WHAT IS REQUIRED >>
Would you return, word for word, the lines of the data below from the line with "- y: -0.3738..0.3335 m" through the line with "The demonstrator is", and no others?

----

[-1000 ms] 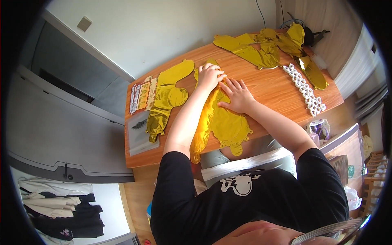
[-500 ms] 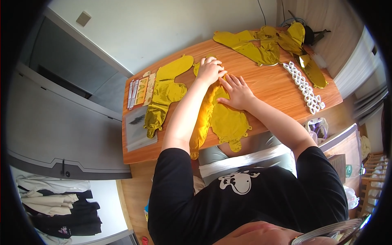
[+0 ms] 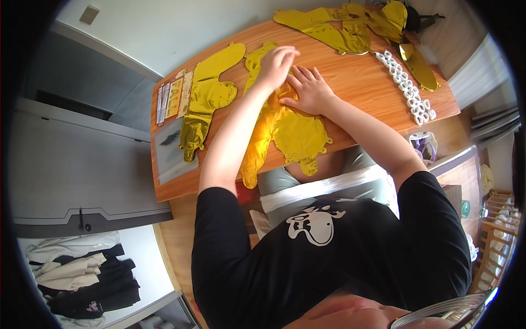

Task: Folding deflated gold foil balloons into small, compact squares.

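Observation:
A flat gold foil balloon (image 3: 301, 134) lies on the wooden table in front of me, one narrow arm of it hanging past the near edge. My right hand (image 3: 312, 92) rests on the middle of the foil with its fingers spread. My left hand (image 3: 276, 66) is just to its left over the balloon's upper part, fingers stretched out and close together. I cannot tell whether its palm touches the foil. To the left another flat gold foil balloon (image 3: 211, 93) lies unfolded on the table.
More gold foil balloons (image 3: 339, 33) overlap at the far right. Several small white rings (image 3: 405, 85) lie in rows near the right edge. At the left edge are printed packets (image 3: 174, 98) and a clear plastic sleeve (image 3: 169, 159). A grey door (image 3: 82, 164) stands beside the table.
My left hand's fingers have straightened and moved off the foil's fold. The right hand remains flat on the balloon. The whole view has shifted, with the table sitting higher.

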`<move>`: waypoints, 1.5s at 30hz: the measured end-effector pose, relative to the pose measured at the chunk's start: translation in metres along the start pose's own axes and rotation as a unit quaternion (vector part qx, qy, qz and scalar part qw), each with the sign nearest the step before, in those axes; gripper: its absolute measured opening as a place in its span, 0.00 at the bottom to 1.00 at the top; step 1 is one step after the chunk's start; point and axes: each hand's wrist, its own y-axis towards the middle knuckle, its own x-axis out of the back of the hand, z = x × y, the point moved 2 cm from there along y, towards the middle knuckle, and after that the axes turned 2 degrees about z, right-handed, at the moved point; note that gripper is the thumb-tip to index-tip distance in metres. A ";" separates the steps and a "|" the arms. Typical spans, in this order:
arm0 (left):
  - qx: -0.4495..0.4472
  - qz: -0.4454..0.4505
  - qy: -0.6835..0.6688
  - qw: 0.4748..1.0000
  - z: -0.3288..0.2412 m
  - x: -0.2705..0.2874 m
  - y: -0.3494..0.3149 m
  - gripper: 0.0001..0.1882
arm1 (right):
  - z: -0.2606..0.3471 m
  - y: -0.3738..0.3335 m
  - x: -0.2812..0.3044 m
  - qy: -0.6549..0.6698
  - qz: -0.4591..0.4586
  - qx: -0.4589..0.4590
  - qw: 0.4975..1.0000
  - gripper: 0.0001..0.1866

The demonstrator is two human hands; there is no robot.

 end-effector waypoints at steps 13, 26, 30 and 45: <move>-0.179 0.183 0.171 0.951 -0.094 0.000 -0.114 0.16 | -0.001 0.010 -0.011 -0.074 0.030 0.029 0.996 0.52; -0.131 0.174 0.209 0.953 -0.113 -0.004 -0.126 0.15 | 0.004 0.002 0.001 -0.050 0.039 0.022 0.998 0.48; -0.070 0.130 0.028 0.989 -0.095 0.029 -0.136 0.12 | 0.000 0.002 -0.001 -0.023 -0.010 0.020 0.999 0.47; 0.104 0.204 0.103 0.968 -0.071 0.072 -0.169 0.13 | 0.007 -0.001 0.003 -0.004 -0.021 0.004 1.000 0.49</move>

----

OUTPUT >>
  - y: -0.3738..0.3335 m
  - x: -0.2812..0.3044 m
  - qy: -0.6549..0.6698
  - qz: -0.4591..0.4586
  - qx: -0.4589..0.4590
  - qw: 0.4975..1.0000
  - gripper: 0.0001..0.1866

The demonstrator is two human hands; there is no robot.

No more output will be produced for this exercise.